Wednesday, August 28, 2013

on loss.




there seems to be a theme in my life lately.

beckoning me to pay it attention, grapple with it's ramifications, make peace with it's lessons.

whether it is through the sermons at church, my own personal readings, the tragedies that plague our world and our news...
loss seems to be all around me.

reminding me of its presence in life.

reminding me that it is as inevitable as all the breaths i have taken before.

reminding me that the grief it brings is fierce.

and reminding me that the moment it arrives, i will not be forsaken to walk with it alone.

this love that God has given me for my children is the closest i have ever felt to His love.
i am overwhelmed at how our God loves us, 
for even my human love for my children is completely consuming.

there are times when i have been afraid that grief from the loss of one of my own would crush me to the point of no return.

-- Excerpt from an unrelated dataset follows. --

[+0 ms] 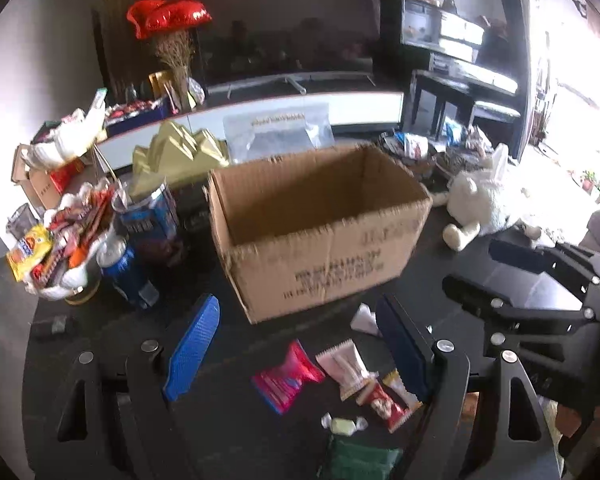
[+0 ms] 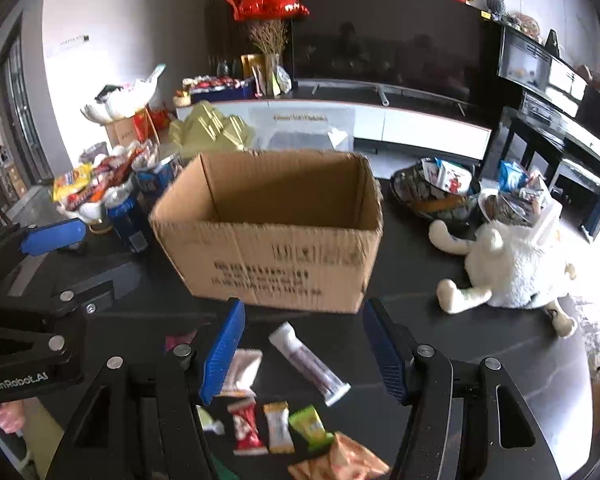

that my heart would be ripped out, never to find its way home to joy and peace and hope.

i have feared that i would be completely overcome.

that i would not be able to move.

that i would be shaken to my absolute core.

that a heaviness would fall on me and i would struggle for each breath.

that i too would perish, from a broken heart.

and then i read about Job.

immediately after hearing that all of his sons and daughters were killed by a "mighty wind" crushing their dwelling place,
he "tore his rob, shaved his head and then fell to the ground to worship,
'naked i came from my mother's womb,
and naked i will depart.
the Lord gave and the Lord has taken away,
may the name of the Lord be praised."

and i know.

i know that not for a moment will He forsake me.

not for a moment will He leave me alone with my grief. 

"you were singing in the dark
and whispering your promise
even when i could not hear
i was held in your arms
carried for a thousand miles to show
not for a moment, did you forsake me."

and then last night, as even my dreams were accompanied by this experience of loss.

of tragedy.

of grief.

a song started playing (i play music throughout the night for my babies).
i woke out of deep sleep and my heart started to worship.
my soul started to resonate with the truths.

"When all the world is blossoming
When everything around is bursting into life
And I don't have to strain to hear the beat of Your heart


When all the world is under fire
and the skies are threatening to thunder and rain
And I am overcome by fears that I can't see

If everything is Yours
Everything is Yours
If everything is Yours
I'm letting it go
No it was never mine to hold

No, never mine"


God has allowed me the experience of love.

the experience of Him through being a mother.

through being a wife, a daughter, a sister, an aunt, a friend.

God is holding them in His Hands.

they were never mine to hold in the first place.

so with open hands, i will love.

just as fiercely as ever.

and with open hands, i will grieve deeply through any and every loss that may come my way.

and with open hands, i will praise the Lord who gives and takes away.

with open hands...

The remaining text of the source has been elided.